____ PROVIDED MATERIAL

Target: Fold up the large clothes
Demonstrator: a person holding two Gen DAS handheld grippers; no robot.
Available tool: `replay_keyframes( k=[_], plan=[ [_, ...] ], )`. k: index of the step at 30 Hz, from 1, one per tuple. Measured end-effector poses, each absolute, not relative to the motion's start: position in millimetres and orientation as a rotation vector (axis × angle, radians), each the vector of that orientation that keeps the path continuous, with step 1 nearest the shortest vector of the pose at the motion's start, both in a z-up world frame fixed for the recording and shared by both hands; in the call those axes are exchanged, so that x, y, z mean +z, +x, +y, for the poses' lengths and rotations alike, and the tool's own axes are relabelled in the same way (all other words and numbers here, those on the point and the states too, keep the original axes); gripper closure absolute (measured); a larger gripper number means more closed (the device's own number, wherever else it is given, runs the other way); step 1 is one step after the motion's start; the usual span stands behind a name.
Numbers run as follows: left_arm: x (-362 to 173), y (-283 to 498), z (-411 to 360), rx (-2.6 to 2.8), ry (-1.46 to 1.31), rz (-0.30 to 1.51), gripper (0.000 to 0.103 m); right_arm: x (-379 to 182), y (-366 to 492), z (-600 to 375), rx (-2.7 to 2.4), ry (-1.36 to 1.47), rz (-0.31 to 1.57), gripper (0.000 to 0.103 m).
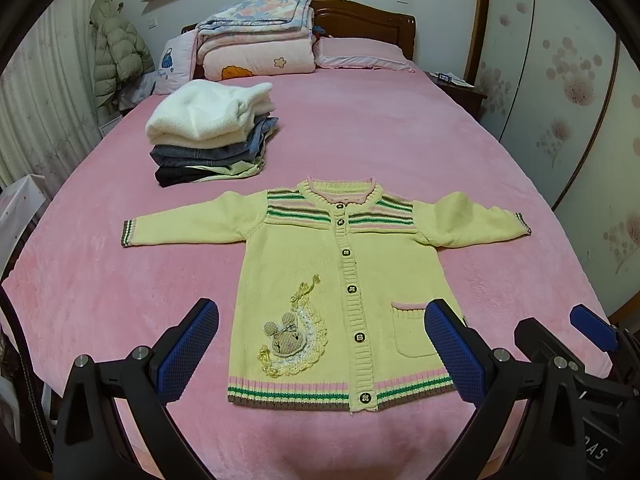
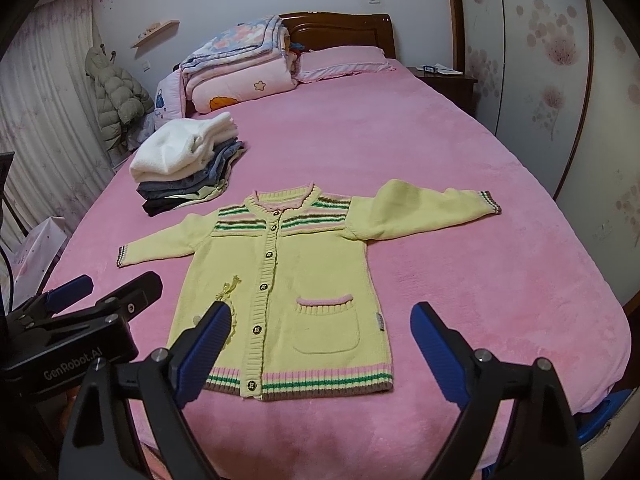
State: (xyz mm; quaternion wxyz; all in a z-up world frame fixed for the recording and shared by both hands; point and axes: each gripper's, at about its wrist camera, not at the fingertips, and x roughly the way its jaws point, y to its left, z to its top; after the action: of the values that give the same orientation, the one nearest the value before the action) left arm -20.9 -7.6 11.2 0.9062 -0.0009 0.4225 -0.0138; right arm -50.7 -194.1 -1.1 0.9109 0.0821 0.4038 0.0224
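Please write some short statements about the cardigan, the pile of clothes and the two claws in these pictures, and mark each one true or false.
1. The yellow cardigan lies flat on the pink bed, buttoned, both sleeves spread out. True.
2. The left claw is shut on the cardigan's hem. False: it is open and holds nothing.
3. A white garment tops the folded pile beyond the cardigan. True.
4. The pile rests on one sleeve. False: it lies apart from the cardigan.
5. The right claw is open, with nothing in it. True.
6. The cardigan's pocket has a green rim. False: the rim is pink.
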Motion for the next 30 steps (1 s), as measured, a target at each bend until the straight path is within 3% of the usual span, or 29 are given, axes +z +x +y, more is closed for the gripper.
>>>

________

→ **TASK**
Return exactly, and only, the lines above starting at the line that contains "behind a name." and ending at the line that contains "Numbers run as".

→ **RESULT**
Available tool: `replay_keyframes( k=[_], plan=[ [_, ...] ], )`. k: index of the step at 30 Hz, from 1, one per tuple. Measured end-effector poses, each absolute, not relative to the motion's start: position in millimetres and orientation as a rotation vector (axis × angle, radians), each the vector of that orientation that keeps the path continuous, with step 1 nearest the shortest vector of the pose at the motion's start, both in a z-up world frame fixed for the recording and shared by both hands; in the call those axes are exchanged, so that x, y, z mean +z, +x, +y, for the poses' lengths and rotations alike, and the tool's own axes are relabelled in the same way (all other words and numbers here, those on the point and the states too, keep the original axes); gripper closure absolute (measured); a larger gripper number means more closed (the device's own number, wherever else it is given, runs the other way); step 1 is one step after the motion's start; the usual span stands behind a name.
Numbers run as follows: left_arm: x (-362 to 173), y (-283 to 498), z (-411 to 360), rx (-2.6 to 2.8), ry (-1.46 to 1.31), rz (-0.30 to 1.51), gripper (0.000 to 0.103 m); right_arm: x (-379 to 182), y (-366 to 492), z (-600 to 375), rx (-2.7 to 2.4), ry (-1.36 to 1.47), rz (-0.31 to 1.57), gripper (0.000 to 0.103 m).

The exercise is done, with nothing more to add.